Une attaque détectée le 4 mai
Le 4 mai, West Pharmaceutical Services indique avoir détecté un « incident de systèmes réseau », rapidement identifié comme une cyberattaque. Par mesure de sécurité, le groupe a décidé de couper une partie de ses infrastructures informatiques afin de limiter la propagation de l’incident.
L’entreprise explique avoir mobilisé des experts externes spécialisés en investigation numérique pour analyser l’attaque et tenter de rétablir progressivement les systèmes. Le 7 mai, le groupe annonçait un redémarrage « contrôlé et phasé » de ses outils informatiques au niveau mondial. Mais sur le terrain, les conséquences restent importantes.
L’usine du Nouvion-en-Thiérache paralysée
Le site du Nouvion-en-Thiérache, spécialisé dans la fabrication de composants Men caoutchouc destinés au matériel médical et pharmaceutique — notamment pour les seringues et dispositifs médicaux — fait partie des sites touchés. L’usine emploie environ plus de 770 salariés et constitue un maillon important de la production européenne du groupe.
À l’échelle mondiale, West Pharmaceutical compte près de 11 000 employés répartis sur une cinquantaine de sites industriels.
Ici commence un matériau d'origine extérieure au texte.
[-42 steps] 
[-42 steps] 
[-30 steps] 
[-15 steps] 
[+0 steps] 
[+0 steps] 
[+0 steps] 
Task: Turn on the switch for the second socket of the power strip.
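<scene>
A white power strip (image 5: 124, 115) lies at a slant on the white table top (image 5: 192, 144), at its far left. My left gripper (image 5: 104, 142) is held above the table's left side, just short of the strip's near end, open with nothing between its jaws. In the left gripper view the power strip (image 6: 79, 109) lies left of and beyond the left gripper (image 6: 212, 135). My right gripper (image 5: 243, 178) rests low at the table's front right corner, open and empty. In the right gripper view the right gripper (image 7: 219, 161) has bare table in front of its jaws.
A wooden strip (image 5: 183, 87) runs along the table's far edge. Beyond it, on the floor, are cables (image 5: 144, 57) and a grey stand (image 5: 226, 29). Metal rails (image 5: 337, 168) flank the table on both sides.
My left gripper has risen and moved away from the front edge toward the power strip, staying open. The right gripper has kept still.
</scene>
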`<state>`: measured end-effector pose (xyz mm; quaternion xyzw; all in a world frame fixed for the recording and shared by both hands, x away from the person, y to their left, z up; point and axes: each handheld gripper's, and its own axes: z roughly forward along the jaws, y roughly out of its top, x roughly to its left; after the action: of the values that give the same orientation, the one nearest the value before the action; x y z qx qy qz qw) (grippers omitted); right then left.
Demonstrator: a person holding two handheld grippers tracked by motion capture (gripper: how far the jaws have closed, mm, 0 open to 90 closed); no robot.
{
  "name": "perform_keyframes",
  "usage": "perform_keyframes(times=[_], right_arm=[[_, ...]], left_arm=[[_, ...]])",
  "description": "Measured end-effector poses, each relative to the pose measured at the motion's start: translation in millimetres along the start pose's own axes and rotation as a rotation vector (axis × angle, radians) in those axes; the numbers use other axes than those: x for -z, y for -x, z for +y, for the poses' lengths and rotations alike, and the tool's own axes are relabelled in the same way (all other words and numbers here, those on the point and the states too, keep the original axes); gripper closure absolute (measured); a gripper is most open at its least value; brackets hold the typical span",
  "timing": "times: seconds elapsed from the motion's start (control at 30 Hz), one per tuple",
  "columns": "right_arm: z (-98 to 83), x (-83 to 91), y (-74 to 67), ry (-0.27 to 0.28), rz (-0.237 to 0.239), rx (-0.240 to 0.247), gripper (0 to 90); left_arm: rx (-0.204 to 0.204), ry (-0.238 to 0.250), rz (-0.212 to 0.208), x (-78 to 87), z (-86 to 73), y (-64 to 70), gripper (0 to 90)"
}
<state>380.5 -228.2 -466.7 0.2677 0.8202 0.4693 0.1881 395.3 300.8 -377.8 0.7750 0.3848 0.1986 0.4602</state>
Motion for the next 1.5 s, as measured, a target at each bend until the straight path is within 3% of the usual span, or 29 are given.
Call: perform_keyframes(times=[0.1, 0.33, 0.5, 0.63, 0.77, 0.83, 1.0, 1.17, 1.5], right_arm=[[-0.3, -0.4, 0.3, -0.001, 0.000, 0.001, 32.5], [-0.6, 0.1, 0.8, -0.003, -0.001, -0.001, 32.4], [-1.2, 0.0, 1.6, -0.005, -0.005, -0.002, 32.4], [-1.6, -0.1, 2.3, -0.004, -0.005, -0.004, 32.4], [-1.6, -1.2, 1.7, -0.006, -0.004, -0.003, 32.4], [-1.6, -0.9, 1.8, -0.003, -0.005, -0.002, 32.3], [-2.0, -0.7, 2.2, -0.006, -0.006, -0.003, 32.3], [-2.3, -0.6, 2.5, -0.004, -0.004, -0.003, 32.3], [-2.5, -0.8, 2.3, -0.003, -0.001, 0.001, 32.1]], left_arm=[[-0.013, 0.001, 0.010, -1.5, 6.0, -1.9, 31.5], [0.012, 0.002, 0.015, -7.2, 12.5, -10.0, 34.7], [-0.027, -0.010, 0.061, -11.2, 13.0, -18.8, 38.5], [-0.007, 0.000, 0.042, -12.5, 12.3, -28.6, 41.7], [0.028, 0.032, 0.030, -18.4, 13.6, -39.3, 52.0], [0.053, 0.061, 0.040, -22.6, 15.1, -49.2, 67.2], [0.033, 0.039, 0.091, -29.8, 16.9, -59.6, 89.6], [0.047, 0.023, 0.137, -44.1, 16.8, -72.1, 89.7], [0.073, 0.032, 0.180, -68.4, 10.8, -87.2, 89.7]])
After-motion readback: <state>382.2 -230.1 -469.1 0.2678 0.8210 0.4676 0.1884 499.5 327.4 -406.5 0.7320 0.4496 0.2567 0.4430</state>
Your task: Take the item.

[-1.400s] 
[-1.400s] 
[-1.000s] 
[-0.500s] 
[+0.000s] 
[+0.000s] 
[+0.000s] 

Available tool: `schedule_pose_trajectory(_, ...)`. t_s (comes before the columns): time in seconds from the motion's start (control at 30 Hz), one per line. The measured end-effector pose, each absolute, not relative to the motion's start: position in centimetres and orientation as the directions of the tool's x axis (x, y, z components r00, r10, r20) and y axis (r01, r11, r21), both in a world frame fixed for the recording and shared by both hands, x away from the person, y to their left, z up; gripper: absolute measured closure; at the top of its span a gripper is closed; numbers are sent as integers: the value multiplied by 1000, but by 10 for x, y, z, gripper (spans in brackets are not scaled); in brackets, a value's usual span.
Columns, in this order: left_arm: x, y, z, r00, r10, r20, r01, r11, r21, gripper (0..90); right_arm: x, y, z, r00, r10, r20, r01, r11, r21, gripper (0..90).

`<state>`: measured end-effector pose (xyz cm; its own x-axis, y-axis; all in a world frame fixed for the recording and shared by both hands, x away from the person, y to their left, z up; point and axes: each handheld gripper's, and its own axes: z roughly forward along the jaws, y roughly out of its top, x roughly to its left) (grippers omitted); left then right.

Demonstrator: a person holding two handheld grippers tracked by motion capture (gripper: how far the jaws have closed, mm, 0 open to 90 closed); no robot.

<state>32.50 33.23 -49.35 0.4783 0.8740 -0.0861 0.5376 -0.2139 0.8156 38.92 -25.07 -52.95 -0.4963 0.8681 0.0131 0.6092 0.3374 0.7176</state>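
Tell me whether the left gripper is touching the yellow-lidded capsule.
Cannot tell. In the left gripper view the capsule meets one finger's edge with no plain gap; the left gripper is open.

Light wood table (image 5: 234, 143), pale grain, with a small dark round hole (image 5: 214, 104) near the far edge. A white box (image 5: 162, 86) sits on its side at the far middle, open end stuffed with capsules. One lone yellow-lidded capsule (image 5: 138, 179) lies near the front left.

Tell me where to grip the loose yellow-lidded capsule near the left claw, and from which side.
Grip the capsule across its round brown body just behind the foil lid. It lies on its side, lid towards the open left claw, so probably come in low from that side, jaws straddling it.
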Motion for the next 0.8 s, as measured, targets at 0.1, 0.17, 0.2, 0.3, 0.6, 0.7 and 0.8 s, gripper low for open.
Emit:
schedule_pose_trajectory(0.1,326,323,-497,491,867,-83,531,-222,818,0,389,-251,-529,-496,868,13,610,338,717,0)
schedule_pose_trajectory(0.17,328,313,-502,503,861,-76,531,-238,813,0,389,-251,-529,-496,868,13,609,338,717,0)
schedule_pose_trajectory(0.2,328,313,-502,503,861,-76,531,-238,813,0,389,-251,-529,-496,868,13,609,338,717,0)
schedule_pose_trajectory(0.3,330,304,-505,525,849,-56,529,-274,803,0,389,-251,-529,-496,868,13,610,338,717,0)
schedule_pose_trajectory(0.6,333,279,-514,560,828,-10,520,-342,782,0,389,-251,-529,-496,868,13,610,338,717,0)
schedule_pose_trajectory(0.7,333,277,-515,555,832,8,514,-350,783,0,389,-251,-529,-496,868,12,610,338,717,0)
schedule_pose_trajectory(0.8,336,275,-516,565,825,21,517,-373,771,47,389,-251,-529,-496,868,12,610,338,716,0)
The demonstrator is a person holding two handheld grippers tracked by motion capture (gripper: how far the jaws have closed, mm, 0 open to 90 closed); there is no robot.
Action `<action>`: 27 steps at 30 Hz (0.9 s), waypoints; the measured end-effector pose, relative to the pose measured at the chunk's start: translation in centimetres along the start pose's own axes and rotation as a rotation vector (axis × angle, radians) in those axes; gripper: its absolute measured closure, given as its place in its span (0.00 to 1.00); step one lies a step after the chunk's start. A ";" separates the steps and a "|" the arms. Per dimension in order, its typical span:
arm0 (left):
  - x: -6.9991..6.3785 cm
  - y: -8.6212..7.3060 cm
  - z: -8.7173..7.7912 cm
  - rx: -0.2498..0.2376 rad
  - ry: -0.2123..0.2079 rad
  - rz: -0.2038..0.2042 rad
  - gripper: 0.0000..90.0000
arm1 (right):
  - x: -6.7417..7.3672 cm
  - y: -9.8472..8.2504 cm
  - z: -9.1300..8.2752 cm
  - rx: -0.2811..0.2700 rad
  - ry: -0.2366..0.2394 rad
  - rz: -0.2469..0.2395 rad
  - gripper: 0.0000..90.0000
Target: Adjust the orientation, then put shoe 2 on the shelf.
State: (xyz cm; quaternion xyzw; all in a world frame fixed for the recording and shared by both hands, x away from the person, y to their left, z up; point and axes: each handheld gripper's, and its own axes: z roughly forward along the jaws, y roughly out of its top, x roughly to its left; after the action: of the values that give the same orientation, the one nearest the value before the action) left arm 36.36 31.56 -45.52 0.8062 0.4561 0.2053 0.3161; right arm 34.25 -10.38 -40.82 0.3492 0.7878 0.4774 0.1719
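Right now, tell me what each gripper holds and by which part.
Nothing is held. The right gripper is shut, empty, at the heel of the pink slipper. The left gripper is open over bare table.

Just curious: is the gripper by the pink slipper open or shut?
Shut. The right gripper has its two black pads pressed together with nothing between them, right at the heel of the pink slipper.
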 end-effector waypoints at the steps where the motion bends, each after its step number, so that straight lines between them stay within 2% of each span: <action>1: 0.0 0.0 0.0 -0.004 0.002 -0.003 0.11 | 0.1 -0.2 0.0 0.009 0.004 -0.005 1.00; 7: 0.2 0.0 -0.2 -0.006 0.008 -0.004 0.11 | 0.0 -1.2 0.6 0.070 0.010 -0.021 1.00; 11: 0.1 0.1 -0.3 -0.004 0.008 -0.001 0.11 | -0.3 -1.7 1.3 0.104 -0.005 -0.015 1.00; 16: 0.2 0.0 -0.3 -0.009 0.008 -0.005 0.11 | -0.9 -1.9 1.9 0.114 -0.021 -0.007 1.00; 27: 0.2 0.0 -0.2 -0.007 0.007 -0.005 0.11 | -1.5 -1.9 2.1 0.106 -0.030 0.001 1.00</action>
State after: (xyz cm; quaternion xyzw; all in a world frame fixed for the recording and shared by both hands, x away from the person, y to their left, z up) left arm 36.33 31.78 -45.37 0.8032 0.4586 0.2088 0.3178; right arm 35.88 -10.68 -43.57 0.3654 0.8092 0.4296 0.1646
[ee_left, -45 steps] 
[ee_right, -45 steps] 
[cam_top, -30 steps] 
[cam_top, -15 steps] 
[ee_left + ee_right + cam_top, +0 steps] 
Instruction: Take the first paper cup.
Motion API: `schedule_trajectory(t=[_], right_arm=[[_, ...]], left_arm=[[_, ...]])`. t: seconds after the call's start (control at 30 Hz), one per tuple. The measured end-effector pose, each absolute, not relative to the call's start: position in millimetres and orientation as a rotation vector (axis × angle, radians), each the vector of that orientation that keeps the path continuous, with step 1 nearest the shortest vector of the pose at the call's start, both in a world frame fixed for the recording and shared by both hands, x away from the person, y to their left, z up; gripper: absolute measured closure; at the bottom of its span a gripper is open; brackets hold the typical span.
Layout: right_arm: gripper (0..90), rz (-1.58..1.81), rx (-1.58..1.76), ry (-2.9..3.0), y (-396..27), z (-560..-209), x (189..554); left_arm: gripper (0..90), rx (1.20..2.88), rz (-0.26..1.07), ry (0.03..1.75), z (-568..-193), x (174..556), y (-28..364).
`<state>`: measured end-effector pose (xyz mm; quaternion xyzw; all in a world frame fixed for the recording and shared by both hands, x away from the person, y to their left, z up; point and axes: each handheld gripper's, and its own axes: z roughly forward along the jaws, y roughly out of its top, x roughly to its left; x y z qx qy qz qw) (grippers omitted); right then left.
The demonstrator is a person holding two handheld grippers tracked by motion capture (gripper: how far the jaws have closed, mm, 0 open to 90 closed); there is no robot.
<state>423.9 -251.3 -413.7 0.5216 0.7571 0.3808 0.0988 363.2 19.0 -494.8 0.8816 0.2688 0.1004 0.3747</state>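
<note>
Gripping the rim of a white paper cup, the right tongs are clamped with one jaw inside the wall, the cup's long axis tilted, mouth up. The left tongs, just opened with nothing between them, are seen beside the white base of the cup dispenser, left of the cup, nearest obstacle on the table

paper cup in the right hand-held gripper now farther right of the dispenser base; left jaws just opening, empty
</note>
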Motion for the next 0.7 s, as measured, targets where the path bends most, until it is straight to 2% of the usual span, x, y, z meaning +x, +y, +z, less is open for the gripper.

Plusieurs jours après la cyberattaque, les opérations industrielles restent fortement perturbées et aucun calendrier précis de retour à la normale n’a été communiqué publiquement.
Chômage partiel : ce que prévoit la direction
Dans une communication relayée aux salariés, la direction indique avoir déposé une demande de chômage partiel, qui n’avait pas encore été validée par l’Inspection du travail au moment de l’information.
Selon cette note interne : le dispositif prévoit une rémunération à hauteur de 60 % du salaire brut ;
- la nuit du 4 mai ainsi que la journée du 5 mai doivent être rémunérées normalement ;
- certains salariés bénéficieront également d’une journée rémunérée supplémentaire.
La direction précise aussi que les salariés qui souhaitent maintenir un salaire complet peuvent utiliser plusieurs dispositifs internes :
- les RTTI : Réduction du Temps de Travail Individuelle. Il s’agit de jours de repos accumulés individuellement par le salarié dans le cadre de l’aménagement du temps de travail ;
- les RTTC : Réduction du Temps de Travail Collective. Ces journées correspondent à des jours de repos collectifs prévus par accord d’entreprise ;
- les heures de récupération déjà acquises.
Pour certains postes, notamment les « postes 16e », deux possibilités sont proposées :
- un paiement en heures supplémentaires en fin de mois
- ou une alimentation du compteur RH.
Une enquête toujours en cours.
À ce stade, l’entreprise affirme que l’enquête se poursuit afin de déterminer :
- la nature exacte de l’incident ;
- les systèmes réellement affectés ;
- l’étendue de la compromission ;
- les éventuelles données concernées
- les impacts opérationnels sur la production.
Aucune information officielle n’a pour le moment été communiquée concernant :
- une éventuelle fuite de données ;
- l’identité des auteurs ;
- l’origine technique de l’attaque
- une éventuelle demande de rançon
- ni une date précise de reprise complète des activités.